- EXERCISE DETAILS: Look through the records and copy each line that has "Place" in it.

Collection entries:
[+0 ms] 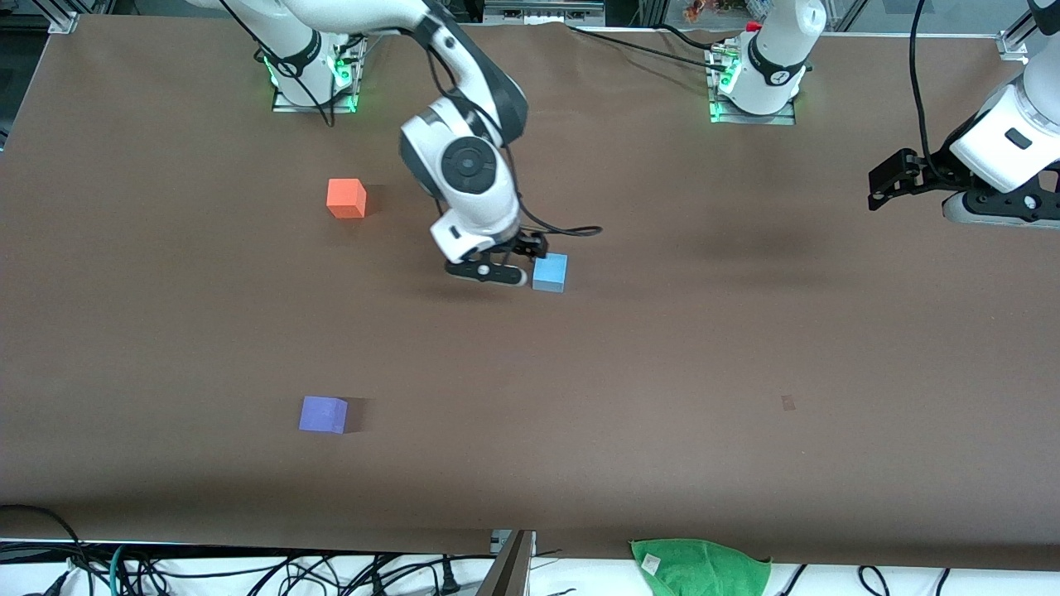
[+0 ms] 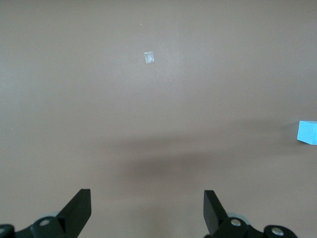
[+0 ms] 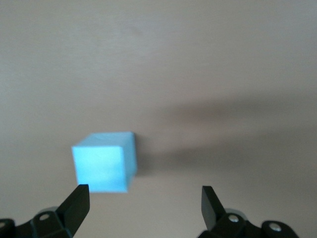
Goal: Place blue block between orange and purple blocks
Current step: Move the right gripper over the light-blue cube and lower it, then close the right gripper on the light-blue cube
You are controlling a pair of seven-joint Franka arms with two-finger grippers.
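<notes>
I see the blue block [image 1: 550,272] sitting on the brown table [image 1: 745,348] near its middle, just beside the right gripper [image 1: 520,258]; that gripper hangs low with its jaws spread wide and nothing between them, the cube lying off toward one fingertip in the right wrist view [image 3: 105,167]; the orange block [image 1: 346,199] rests toward the right arm's end, farther from the front camera than the blue one; the purple block [image 1: 323,414] lies well nearer that camera, roughly in line with the orange; the left gripper [image 1: 890,184] waits over the left arm's end of the table, jaws also wide, holding nothing; I can make out a green cloth [image 1: 700,566] at the table's near edge.
</notes>
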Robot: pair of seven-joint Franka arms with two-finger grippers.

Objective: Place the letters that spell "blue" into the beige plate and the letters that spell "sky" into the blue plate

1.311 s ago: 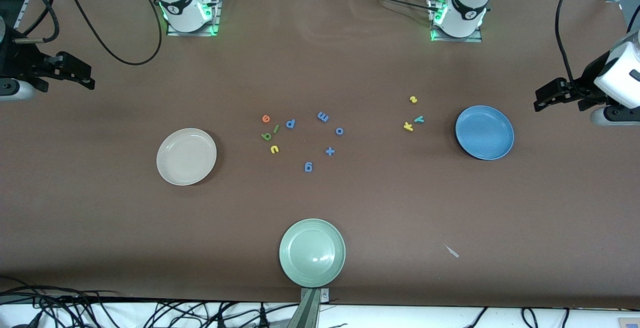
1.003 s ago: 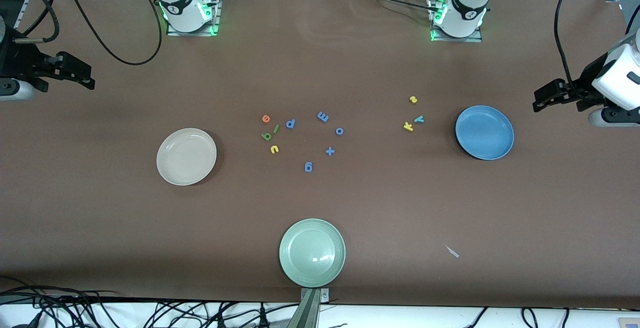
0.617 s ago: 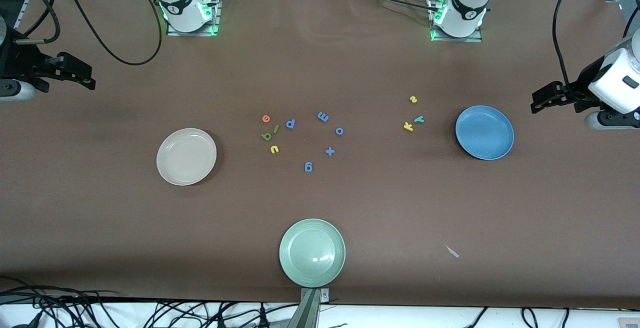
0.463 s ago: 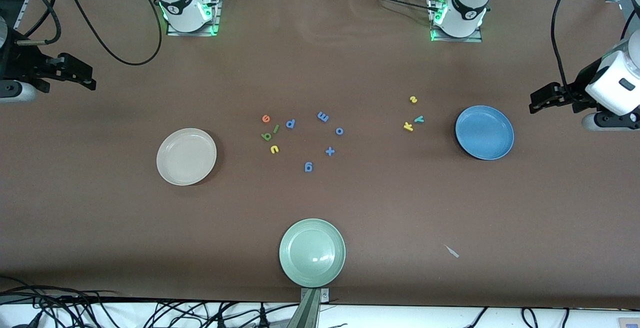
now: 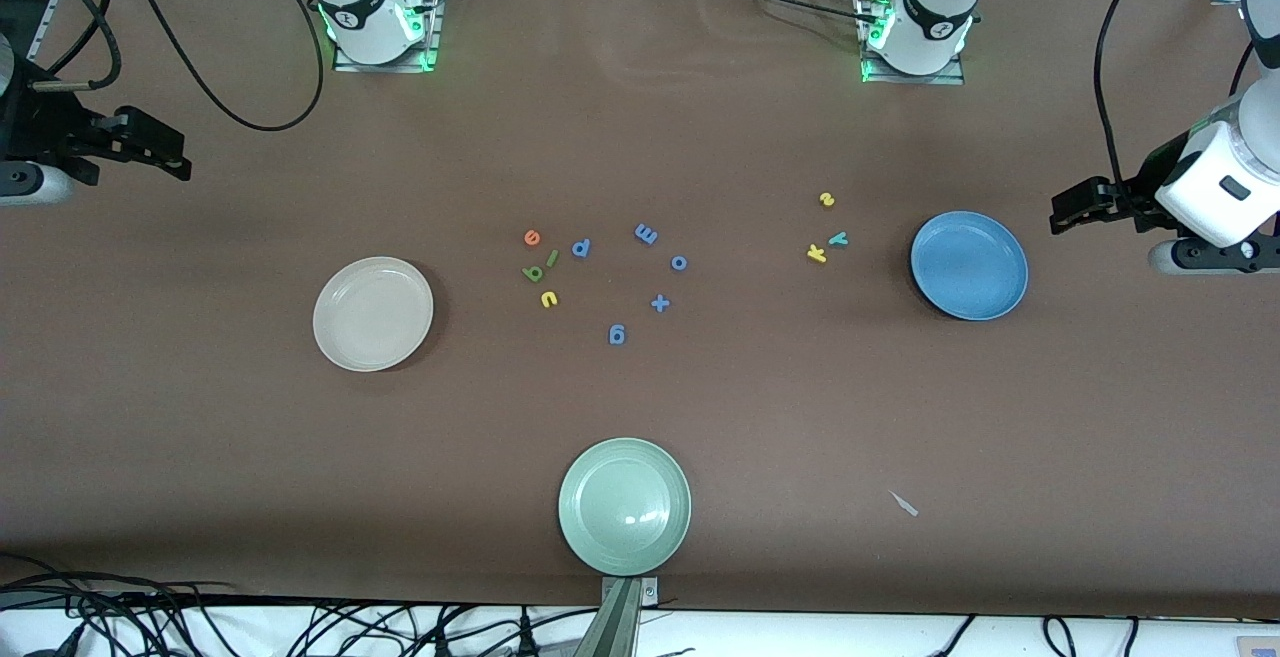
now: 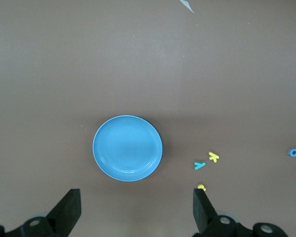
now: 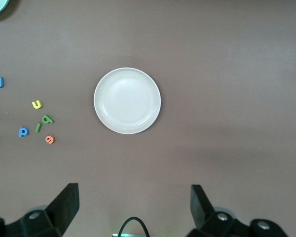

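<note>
Seven task letters seen on table: e, l, b, u cluster mid-frame, beside beige plate; s, k, y grouped beside blue plate. Both plates empty. Left gripper at right frame edge, released. Right gripper at left frame edge, released.

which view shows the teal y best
The left wrist view: the small teal foam letter y lies unobstructed beside the round blue plate. The front view shows it smaller. The right wrist view misses it.
</note>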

- OUTPUT BELOW:
Goal: Place blue block between orange and purple blocks
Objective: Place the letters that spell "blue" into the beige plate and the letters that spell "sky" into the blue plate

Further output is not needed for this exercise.